A Double Standard on Bigotry

President Joe Biden and Saudi Crown Prince Mohammed bin Salman at Al-Salam Palace, Jeddah, Saudi Arabia.


President Biden’s upcoming visit to Saudi Arabia has provoked a rash of harsh commentary. While it’s appropriate for writers to air policy differences with the Kingdom, the tone and content of comments and political cartoons about Saudi Arabia are filling the press with racist diatribe masking as political commentary.

Biden has been excoriated for betraying American values and selling out his commitment to human rights to secure “Saudi oil.”

The daily political cartoons were even more vile—depicting racist Arab caricatures and Biden prostrate before a fat robed Arab or Biden’s hand being grasped by an Arab hand dripping with blood.

While this hostility has been around for generations, what’s new is how it’s become publicly accepted liberal discourse.

Four decades ago, I wrote a paper with Mowahid Shah, comparing Czarist Russian and pre-Nazi German anti-Semitic cartoons with anti-Arab cartoons being published in major US papers in the 1970s and ‘80s. The fat Jewish banker was replaced by the fat oil sheikh and the blood-thirsty Jewish subversive became the Arab terrorist. The similarities in content and form were striking: dark, sinister, hook-nosed men who had taken advantage of us, absconded with “our wealth,” and were now holding us hostage to their evil intent.

In the 1980s, we were kept busy protesting many instances of this anti-Arab bigotry in films, political cartoons, and commentary.

Flash forward to the 2008 Democratic Convention, when the issue of dependence on oil was a regular applause line— with subtle but revealing differences in how it was raised. When speakers referred to “ending our dependence on fossil fuel” (a legitimate environmental concern), there would be applause. When they would decry “our dependence on foreign oil” (a legitimate concern about trade deficits), there would also be applause. But when a few speakers denounced “our dependence on Arab (or Saudi) oil” the rafters shook with thunderous applause. By giving the fuel an ethnicity or nationality, the speakers exploited a deeply held anti-Arab bias. To make it clearer, one such convention speaker, a Western state governor, was quoted afterwards telling a group of visiting Canadians that when he railed against “imported oil” he didn’t mean Canadian or Mexican oil. He meant Saudi oil.

Around this same time, a liberal Washington-based think tank sponsored a TV ad featuring a Gulf Arab in the foreground against a backdrop of oil wells. As Arabic music played, an announcer, in ominous tones, warned about the dangers that fossil fuels posed to the environment. We complained noting that if global warming was the target, why the music or the Arab? Why not target American oil companies?

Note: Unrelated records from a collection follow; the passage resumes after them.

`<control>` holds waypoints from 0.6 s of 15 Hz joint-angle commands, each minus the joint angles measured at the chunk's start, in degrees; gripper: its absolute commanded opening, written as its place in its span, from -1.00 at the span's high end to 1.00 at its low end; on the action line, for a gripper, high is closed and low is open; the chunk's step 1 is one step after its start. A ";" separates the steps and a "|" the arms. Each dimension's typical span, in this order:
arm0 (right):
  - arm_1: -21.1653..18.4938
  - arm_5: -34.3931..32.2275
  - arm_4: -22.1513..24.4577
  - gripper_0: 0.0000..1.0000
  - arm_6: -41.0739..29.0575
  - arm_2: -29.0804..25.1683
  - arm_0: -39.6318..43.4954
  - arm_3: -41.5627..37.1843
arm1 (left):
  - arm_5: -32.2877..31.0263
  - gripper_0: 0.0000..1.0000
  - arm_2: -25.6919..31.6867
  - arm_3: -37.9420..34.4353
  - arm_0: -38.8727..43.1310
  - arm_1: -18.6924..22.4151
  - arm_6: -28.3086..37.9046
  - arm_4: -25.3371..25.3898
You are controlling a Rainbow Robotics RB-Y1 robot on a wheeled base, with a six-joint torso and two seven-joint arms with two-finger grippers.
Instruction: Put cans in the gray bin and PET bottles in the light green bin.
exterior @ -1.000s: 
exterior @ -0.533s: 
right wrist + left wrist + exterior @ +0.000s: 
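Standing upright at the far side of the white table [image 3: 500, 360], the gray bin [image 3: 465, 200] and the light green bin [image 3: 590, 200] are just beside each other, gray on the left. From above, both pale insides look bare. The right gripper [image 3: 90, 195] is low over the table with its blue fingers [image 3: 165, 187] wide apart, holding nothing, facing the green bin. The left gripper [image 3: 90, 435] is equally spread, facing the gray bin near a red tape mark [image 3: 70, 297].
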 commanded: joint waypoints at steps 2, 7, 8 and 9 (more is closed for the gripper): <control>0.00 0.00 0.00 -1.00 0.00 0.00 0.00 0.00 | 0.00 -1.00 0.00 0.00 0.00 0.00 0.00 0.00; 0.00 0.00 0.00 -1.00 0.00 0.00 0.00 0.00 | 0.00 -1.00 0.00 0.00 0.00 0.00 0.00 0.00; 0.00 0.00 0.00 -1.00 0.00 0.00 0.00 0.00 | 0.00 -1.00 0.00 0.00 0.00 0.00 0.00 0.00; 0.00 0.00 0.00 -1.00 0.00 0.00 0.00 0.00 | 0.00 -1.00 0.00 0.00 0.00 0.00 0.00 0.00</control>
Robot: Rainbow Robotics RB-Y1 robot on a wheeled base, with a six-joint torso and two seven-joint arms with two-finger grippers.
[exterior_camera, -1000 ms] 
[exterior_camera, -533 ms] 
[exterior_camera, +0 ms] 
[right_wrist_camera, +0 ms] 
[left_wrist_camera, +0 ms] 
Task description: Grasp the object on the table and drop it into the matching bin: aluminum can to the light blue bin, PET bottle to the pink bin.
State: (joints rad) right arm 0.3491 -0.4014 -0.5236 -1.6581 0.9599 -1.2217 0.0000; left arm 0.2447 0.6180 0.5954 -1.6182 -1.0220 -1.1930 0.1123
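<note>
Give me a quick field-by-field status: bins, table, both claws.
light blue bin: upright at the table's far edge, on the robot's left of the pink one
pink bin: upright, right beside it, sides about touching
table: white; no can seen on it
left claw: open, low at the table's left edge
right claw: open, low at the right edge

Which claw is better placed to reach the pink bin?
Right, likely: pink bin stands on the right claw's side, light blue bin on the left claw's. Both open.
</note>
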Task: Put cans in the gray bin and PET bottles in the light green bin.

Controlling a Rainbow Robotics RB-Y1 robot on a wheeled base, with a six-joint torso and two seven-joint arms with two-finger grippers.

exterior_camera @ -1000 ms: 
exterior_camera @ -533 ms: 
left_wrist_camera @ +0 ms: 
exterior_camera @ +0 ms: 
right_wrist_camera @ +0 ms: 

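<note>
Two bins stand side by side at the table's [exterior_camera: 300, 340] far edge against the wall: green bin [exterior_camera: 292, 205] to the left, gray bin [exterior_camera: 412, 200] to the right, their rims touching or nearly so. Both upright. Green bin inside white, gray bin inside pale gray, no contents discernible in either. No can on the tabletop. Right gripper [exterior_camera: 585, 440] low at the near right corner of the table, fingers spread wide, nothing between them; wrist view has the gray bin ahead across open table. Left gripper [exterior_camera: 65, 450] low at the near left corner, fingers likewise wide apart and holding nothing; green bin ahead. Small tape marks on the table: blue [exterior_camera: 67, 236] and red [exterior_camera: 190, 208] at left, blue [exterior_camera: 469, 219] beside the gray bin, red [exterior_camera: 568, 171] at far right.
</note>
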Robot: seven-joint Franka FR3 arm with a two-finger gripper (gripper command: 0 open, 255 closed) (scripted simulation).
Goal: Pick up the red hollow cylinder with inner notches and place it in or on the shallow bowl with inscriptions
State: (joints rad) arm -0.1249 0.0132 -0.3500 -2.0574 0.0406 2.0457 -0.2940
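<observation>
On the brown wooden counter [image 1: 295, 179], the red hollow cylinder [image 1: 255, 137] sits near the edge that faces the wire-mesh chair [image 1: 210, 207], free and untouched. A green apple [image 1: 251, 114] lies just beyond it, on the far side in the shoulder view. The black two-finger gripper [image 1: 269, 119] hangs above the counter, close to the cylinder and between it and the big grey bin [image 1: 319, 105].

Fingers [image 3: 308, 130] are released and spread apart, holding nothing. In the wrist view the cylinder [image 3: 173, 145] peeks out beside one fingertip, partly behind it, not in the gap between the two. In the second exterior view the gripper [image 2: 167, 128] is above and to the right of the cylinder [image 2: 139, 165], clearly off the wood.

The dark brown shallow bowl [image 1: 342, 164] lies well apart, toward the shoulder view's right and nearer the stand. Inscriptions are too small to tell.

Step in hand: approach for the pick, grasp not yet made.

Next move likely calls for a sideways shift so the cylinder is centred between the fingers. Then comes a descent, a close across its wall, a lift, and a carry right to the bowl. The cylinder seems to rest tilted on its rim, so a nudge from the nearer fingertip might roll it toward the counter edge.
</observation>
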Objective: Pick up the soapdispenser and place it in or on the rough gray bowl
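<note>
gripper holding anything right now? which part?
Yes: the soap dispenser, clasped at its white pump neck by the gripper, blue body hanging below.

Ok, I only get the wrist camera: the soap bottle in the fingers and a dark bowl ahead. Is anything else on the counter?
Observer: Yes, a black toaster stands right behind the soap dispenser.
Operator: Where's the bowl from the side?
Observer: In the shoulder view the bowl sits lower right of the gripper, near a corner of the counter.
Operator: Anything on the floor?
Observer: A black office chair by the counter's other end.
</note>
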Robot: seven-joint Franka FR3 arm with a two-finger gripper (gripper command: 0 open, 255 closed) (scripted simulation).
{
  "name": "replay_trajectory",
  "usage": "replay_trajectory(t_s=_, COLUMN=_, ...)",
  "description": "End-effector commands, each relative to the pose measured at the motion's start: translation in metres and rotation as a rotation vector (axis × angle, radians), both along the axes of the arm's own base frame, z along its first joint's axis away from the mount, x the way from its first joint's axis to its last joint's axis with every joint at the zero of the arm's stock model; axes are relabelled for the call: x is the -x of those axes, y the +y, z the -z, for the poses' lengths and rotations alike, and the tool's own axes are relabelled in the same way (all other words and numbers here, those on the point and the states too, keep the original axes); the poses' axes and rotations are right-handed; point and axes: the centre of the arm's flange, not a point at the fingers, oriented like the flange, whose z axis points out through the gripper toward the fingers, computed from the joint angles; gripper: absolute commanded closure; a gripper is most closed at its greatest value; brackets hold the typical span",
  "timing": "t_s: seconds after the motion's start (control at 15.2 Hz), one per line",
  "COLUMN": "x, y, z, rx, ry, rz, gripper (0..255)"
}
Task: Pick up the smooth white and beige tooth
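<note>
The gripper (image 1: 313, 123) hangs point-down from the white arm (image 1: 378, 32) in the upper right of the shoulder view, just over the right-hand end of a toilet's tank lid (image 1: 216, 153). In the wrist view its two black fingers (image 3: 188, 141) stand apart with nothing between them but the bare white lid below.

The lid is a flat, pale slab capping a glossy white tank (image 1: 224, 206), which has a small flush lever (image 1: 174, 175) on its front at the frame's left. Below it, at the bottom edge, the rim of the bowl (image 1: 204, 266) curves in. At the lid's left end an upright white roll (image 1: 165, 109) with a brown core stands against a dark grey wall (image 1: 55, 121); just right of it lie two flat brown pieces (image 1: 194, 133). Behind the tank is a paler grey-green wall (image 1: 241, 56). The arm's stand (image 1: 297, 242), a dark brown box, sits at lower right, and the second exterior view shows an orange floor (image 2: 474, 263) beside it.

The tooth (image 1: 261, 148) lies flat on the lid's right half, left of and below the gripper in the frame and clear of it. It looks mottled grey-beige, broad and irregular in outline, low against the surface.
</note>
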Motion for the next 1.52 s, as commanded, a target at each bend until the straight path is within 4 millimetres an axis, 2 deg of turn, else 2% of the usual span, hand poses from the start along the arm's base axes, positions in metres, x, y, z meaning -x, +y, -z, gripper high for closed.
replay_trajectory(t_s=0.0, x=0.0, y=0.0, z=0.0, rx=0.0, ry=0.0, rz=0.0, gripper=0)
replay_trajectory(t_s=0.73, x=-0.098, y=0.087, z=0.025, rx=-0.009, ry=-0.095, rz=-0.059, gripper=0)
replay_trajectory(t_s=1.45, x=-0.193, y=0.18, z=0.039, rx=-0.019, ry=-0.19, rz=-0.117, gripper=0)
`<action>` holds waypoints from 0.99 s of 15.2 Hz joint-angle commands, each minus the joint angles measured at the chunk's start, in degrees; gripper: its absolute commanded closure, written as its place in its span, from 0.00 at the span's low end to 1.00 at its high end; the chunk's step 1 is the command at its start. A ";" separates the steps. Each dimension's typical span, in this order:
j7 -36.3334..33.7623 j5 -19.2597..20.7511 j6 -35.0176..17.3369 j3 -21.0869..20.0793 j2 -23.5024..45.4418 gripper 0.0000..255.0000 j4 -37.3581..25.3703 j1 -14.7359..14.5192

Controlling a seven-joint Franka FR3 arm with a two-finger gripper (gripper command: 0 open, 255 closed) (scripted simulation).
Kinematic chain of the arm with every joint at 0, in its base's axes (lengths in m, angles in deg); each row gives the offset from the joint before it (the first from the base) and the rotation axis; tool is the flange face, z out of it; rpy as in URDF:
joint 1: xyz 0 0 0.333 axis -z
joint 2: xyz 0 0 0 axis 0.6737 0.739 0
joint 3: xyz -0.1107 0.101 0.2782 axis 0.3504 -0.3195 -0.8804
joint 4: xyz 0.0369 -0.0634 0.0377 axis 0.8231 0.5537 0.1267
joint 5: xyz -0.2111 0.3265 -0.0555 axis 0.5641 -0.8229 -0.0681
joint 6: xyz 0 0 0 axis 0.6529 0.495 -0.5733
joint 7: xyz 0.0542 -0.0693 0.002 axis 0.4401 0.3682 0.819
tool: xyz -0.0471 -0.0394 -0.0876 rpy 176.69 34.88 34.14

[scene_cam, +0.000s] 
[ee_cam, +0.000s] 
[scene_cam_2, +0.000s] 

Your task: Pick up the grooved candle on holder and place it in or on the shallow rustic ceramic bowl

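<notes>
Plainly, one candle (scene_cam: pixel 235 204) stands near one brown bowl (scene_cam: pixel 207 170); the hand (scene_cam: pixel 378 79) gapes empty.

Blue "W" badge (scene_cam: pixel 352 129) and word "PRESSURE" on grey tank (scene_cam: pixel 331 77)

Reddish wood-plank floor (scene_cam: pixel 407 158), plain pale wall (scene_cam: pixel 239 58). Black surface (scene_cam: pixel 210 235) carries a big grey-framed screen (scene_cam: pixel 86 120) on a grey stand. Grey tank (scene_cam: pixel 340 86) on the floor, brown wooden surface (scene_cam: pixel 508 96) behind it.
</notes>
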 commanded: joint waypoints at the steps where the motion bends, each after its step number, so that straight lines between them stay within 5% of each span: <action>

We’ve learned to be mindful of anti-Semitic tropes. The same must apply to how we talk about Arabs, including Gulf Arabs. It is legitimate to raise serious policy concerns about the environment, trade, the murder of Jamal Khashoggi, or other human rights abuses. But it unacceptable to use racist caricatures or bigoted stereotypes in making those legitimate points.

Regarding human rights, political pundits have spent weeks arguing that President Biden shouldn’t go to Saudi Arabia because of its human rights record. Meanwhile, there hasn’t been a single question raised about whether the President should go to Israel or what demands he should make of Israeli leadership about the killing of American citizens, including an American citizen journalist, or their human rights record.

If current political discourse suggests that holding Israel to a different standard than other countries is a form of anti-Semitism, then shouldn’t the same metric be used when the victim group are Arabs? Shouldn’t we acknowledge that after our horrible human rights record in Iraq and the civilian casualties resulting from errant US drone strikes, that our moral outrage is marred by our own past and present actions.

We must all to check our bigotry at the door when we write. There is a legitimate way to criticize US, Israeli, and Saudi policies. While American political commentators have become sensitive to the first two, they fall far short of the goal of fairness when it comes to dealing with Arabs. Calling a country “depraved” or using racist stereotypes to depict its people is wrong and should be rejected in our discourse.